In an interview with BARBADOS BUSINESS AUTHORITY, Ryan Blackett, director of Cruise Tourism at the Barbados Tourism Authority, said: “I think cruise has for a long time been the sleeping giant.”
He added:?“Not much attention has been paid to it and we tend to just look at it when we hear ships are departing and that is not the approach we ought to have for anything in our tourism business. It is too vital for us to have that approach.”
Blackett observed that cruise tourism was a “highly repeat business”, with the majority of cruise passengers not staying over but returning for visits on multiple cruises.
He thought the downside to this situation was Barbados’ failure to refresh its product to capture the interest of the cruise sector.
“For the last few years we have seen a fall-off in the number of attractions but we need to do a much better job in supporting them and ensuring that they do have the ability to reinvent themselves and certainly enhance themselves to attract traditional business,” Blackett said.

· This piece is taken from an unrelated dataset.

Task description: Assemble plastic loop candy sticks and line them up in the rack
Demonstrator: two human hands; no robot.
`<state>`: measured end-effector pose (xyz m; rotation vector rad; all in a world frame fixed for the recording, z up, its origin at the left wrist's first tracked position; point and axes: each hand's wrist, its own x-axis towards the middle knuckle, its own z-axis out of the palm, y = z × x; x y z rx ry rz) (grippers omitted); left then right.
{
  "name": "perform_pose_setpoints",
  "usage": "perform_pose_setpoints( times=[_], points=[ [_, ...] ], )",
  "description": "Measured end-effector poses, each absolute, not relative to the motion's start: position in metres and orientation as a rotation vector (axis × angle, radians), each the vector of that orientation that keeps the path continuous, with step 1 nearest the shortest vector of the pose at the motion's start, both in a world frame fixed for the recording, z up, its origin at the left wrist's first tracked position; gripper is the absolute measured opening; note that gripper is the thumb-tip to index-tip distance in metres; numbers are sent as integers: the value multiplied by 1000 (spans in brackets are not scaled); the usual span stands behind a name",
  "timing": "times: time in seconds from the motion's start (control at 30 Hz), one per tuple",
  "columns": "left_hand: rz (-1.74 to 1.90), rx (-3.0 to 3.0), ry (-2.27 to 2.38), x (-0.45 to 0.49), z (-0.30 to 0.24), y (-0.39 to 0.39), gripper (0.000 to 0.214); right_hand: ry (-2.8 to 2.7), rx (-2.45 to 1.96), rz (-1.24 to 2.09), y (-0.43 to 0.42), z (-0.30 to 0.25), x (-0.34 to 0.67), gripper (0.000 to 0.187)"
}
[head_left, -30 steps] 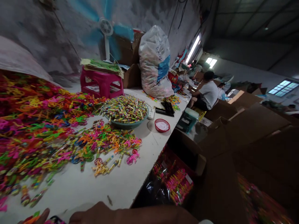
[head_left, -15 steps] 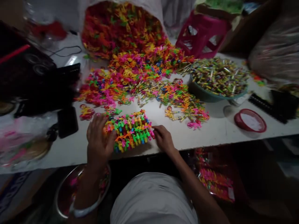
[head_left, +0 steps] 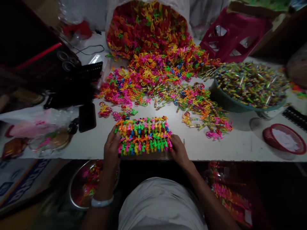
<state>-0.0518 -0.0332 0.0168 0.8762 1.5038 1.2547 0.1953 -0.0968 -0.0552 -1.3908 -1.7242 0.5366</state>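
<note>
A block of small coloured plastic toys (head_left: 144, 135), lined up in tight rows, sits at the front edge of the white table (head_left: 203, 150). My left hand (head_left: 111, 145) grips its left end, fingers along the side. At the right end, my right hand (head_left: 178, 150) has its fingers closed against the block; the fingertips are partly hidden. Just behind lies a loose heap of similar bright plastic pieces (head_left: 148, 70), with small clear tubes (head_left: 160, 92) mixed in. A few loose pieces (head_left: 105, 110) lie beyond my left hand.
A big white sack (head_left: 111, 9) spills pieces at the back. To the right stand a green basin (head_left: 225, 99) of tubes, a red basket (head_left: 271, 140) and a pink stool (head_left: 236, 32). A black phone (head_left: 87, 117) lies left. Below the table is a metal bowl (head_left: 72, 188).
My right hand has come down against the block's right end, and my left hand has shifted to its left side. The block now sits straighter. The camera view has turned left.
</note>
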Motion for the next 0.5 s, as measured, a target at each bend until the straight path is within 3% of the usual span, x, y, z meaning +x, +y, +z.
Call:
perform_pose_setpoints(
  times=[0.27, 0.5],
  points=[
    [1094, 973, 1328, -57, 9, -8, 59, -1768, -1445, 578, -116, -46, 200, 22],
    [1020, 1146, 1096, -46, -2, 15, 54, -1920, -1491, 586, -144, -64, 231, 24]
  ],
)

“We have not really done anything to revamp our product offering within the last couple of years, so it is really stale.
“We need to look at that from a much more markable standpoint. We need to really analyse that and do a better job on our product offerings,” the BTA official remarked.
He disclosed that the BTA would shortly launch a “slew of initiatives” designed to recapture some of the lost cruise business, and he appealed for additional support from wider tourism interests.

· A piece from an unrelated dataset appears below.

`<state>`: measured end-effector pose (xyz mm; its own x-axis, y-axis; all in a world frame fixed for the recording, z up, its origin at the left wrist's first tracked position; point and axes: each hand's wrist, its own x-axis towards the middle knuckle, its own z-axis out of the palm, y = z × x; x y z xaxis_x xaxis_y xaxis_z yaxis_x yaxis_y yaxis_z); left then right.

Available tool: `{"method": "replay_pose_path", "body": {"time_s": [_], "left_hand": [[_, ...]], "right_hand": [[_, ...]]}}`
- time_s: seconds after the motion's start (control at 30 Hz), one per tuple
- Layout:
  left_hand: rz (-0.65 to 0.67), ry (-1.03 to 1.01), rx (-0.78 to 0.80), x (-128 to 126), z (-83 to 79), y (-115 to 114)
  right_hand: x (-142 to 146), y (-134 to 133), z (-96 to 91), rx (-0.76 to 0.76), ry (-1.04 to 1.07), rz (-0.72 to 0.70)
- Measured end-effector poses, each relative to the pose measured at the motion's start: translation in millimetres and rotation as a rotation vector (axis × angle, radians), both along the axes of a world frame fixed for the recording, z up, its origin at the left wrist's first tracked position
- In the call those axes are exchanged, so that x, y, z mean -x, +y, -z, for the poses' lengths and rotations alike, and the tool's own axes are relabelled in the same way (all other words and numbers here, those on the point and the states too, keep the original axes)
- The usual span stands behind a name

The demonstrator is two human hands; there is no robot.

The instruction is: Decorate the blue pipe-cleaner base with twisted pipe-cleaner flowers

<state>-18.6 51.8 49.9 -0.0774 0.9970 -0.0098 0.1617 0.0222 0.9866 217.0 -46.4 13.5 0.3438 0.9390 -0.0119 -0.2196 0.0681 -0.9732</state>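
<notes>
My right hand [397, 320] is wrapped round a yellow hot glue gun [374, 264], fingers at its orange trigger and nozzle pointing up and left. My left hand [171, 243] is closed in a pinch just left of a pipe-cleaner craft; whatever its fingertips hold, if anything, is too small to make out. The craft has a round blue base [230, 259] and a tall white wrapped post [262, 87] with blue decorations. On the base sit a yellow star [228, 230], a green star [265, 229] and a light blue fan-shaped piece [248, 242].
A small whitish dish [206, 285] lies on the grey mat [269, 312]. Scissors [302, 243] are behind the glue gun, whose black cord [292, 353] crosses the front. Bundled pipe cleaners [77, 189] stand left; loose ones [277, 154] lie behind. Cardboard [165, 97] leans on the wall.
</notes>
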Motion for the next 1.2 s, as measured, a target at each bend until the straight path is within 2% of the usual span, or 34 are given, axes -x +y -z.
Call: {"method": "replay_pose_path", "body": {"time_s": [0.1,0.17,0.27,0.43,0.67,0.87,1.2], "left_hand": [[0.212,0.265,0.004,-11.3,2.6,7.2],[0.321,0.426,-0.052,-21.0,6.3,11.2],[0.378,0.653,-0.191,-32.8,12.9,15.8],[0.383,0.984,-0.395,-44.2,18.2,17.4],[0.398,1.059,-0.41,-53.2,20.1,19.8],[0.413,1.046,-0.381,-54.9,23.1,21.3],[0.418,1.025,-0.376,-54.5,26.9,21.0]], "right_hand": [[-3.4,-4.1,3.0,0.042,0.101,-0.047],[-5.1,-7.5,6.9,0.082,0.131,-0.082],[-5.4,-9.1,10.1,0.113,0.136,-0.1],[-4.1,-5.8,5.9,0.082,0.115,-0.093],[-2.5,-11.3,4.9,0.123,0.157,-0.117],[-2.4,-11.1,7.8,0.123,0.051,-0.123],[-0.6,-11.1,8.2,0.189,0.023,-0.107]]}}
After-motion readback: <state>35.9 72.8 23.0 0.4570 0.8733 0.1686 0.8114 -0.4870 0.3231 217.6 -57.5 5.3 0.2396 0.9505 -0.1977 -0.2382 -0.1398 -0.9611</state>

He stressed the need for a national approach, adding that given the level of decline in cruise visitors and visitor spend, the country needed to take a different look at the cruise business.
He acknowledged it would be difficult to recapture some of the business already lost, but he felt a serious plan of action endorsed by Government could see a return to bigger numbers who would spend more money in Barbados.
“We want to see people spending money again and that is why we need the support. We need to have the commerce in place; we need to have the other, ancillary services to entice people to spend money.
There has to be an all-encompassing approach to it,” Blackett argued.